Exactly the lines from the one containing "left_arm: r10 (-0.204" through the end of the listing below are required, restated word for word and without pictures.

----------

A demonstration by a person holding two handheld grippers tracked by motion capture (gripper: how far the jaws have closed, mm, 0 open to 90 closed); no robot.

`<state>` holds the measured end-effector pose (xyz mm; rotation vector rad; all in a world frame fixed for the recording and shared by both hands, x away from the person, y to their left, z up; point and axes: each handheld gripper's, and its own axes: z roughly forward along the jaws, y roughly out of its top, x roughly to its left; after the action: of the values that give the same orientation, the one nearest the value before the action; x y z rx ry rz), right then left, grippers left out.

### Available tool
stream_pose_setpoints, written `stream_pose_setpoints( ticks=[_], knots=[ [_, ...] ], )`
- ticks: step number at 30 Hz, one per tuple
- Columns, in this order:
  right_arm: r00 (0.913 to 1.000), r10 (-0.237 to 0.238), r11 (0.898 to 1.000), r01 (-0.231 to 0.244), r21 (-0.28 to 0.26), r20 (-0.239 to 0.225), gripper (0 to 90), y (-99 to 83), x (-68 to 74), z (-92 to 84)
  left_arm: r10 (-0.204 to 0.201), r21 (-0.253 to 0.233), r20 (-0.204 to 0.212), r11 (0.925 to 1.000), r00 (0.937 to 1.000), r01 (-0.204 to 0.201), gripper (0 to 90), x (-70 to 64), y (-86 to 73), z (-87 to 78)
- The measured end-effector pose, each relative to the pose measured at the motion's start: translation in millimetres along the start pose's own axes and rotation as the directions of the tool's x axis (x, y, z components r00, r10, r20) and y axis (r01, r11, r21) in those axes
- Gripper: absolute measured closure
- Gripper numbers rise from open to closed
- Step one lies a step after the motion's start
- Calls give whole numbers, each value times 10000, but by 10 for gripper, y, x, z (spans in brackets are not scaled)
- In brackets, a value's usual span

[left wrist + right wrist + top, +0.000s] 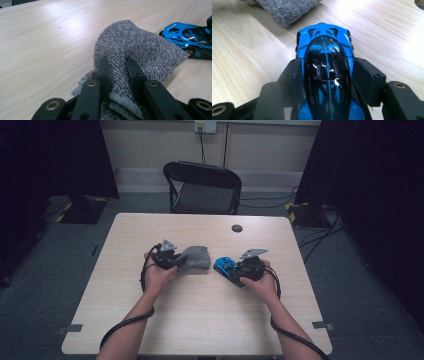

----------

▸ Problem solution
  left_arm: r10 (-0.204 to 0.201), r21 (-0.253 to 0.233), r20 (-0.204 to 0.212), r11 (0.925 to 1.000), r00 (0.937 to 1.000), r01 (-0.204 to 0.201), gripper (0 to 90), x (-70 to 64), y (-86 to 73), z (-87 to 78)
- The measured end-effector pose, each relative to the pose measured at the motion's start: translation in millimetres along the start pose's own axes and rotation as the directions of the tool's x axis (x, y, z components r00, r10, r20) and y axis (r01, r11, r21) in those axes
- Gripper: absolute measured closure
- Gripper numbers rise from open to closed
- Step one lies a step after the motion's start
- Calls give whole numbers, each value times 10000, but by 10 for gripper, y, x, z (spans in brackets are not scaled)
- In brackets, a value's usual span

[left wrist + right wrist + top, +0.000s] 

With that, the exercise is finished.